Arena, which predated Netscape Navigator and Microsoft's Internet Explorer, featured a number of innovations used later in commercial products.[17] It was the first browser to support background images, tables, text flow around images, and inline mathematical expressions.[1][18][19]
The Arena browser served as the W3C's testbed browser from 1994 to 1996 when it was succeeded by the Amaya project.[8][20][21]
History
Dave Raggett, realizing that there were not enough working hours left for him to succeed at what he felt was an immensely important task, continued writing his browser at home. There he would sit at a large computer that occupied a fair portion of the dining room table, sharing its slightly sticky surface with paper, crayons, Lego bricks and bits of half-eaten cookies left by the children.
In 1993, Dave Raggett, then at Hewlett-Packard (HP) in Bristol, England devoted his spare time to developing Arena on which he hoped to demonstrate new and future HTML specifications. Development of the browser was slow because Raggett was the lone developer and HP, which like many other computer corporations at the time, was unconvinced that the Internet would succeed and thus did not consider investing in web browser development.[citation needed][22] Raggett demonstrated the browser at the first World Wide Web Conference in Geneva, Switzerland in 1994[23] and the 1994 ISOC conference in Prague[24] to show text flow around images, forms, and other aspects of HTML later termed as the HTML+ specification.[1] Raggett subsequently partnered with CERN, to develop Arena further as a proof of concept browser for this work. Using the Arena browser, Dave Raggett, Henrik Frystyk Nielsen, Håkon Wium Lie and others demonstrated text flow around a figure with captions, resizable tables, image backgrounds, HTML math, and other features.[8][19][25][26][27][28] At the Web World conference in Orlando, in early 1995, Raggett demonstrated the different new features of Arena.[1]
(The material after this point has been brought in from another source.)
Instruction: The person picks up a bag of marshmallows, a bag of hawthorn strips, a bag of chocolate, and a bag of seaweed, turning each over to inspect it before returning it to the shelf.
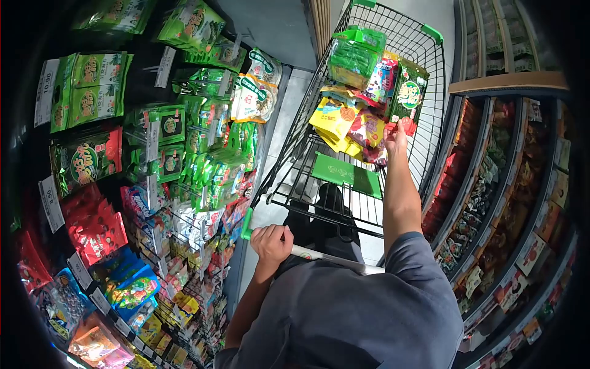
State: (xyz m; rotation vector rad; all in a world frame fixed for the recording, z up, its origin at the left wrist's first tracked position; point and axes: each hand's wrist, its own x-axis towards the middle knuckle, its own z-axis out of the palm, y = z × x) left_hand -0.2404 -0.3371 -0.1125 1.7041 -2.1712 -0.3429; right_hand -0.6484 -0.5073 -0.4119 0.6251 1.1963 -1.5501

Since July 1994 Lie was integrating libwww and CSS and helping Raggett.[29][30] In October 1995, Yves Lafon joined the team for a year to provide support for HTML form and style sheet development.[31][32]
Despite its time of development, Arena is in certain areas a relatively modern browser; because it functioned as a testbed,[36] it saw the implementation of new technologies long before they became mainstream, e.g. CSS. Arena implemented many elements of the HTML3 and HTML3.2 specification including math elements[6] that were deprecated in HTML4, HTML tables,[8] and experimental style sheets.[8]
W3C pre-Beta
The development history and the source code of earlier software builds are not well documented,[37][38][39][40] because the developers did not want to distribute the source code until they considered the browser to be stable.[41] In version 0.95, support for inline JPEG images was added.[42] In version 0.96, support was added for the FTP, NNTP, and Gopherprotocols, as well as experimental support for CSS.[8][43] In Arena 0.98 Dave Beckett added full PNG support.[5]
W3C Beta-1
The W3C published 5 versions of the Arena beta-1 between 27 November 1995 and 8 February 1996 improving 16-bitoperating system support[44] and reimplementing CSS (which was still a Working Draft).[44]
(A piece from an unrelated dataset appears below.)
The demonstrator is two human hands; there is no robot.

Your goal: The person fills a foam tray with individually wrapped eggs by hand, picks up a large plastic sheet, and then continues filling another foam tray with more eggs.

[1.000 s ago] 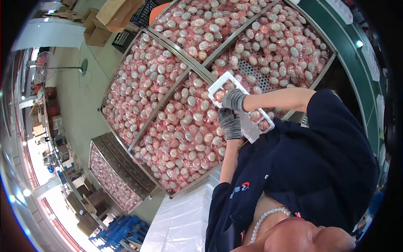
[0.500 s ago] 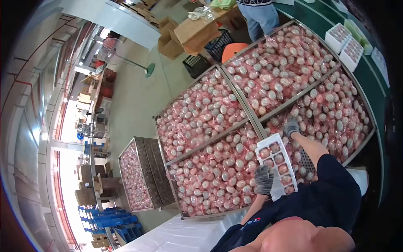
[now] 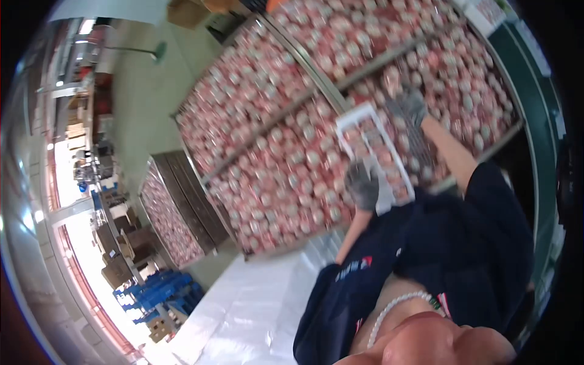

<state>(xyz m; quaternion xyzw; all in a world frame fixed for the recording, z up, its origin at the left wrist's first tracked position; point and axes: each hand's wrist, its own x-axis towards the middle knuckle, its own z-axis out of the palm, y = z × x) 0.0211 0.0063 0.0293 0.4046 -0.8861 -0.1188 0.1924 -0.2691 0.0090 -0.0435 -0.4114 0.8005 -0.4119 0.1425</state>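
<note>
A white foam tray (image 3: 385,198) with wrapped eggs in its compartments lies over the divider of the large egg bins, close to my body. My left hand (image 3: 363,185), in a grey glove, grips its left side, with the fingers reaching over the rim. Past the tray's right side, my gloved right hand (image 3: 410,106) is over the right-hand bin. A wrapped egg (image 3: 391,79) is at its fingertips, blurred by motion; the fingers look closed on it. Loose eggs in clear and pinkish wrap surround this hand, and a perforated bin floor shows below it.
Metal dividers (image 3: 310,64) separate the large bins of eggs. A smaller stacked egg bin (image 3: 188,201) stands to the left, near a white-covered surface (image 3: 243,310). A green surface (image 3: 523,79) runs along the right, with a white box (image 3: 483,15) at its far end.
The view has tilted and shifted, so the bins sit higher in it. My right hand has moved away from my body, relative to the tray. My left hand stays on the tray.
</note>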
The W3C and the INRIA, a French national research institution, gave additional funding to develop CSS.[45][46][47][48] To better implement and write CSS, an experimental style sheet for Arena was developed. On 22 May 1996, the W3C announced that Amaya will replace Arena as their new testbed and that the W3C was looking for a new maintainer because the W3C did not have the resources for two testbeds.[49]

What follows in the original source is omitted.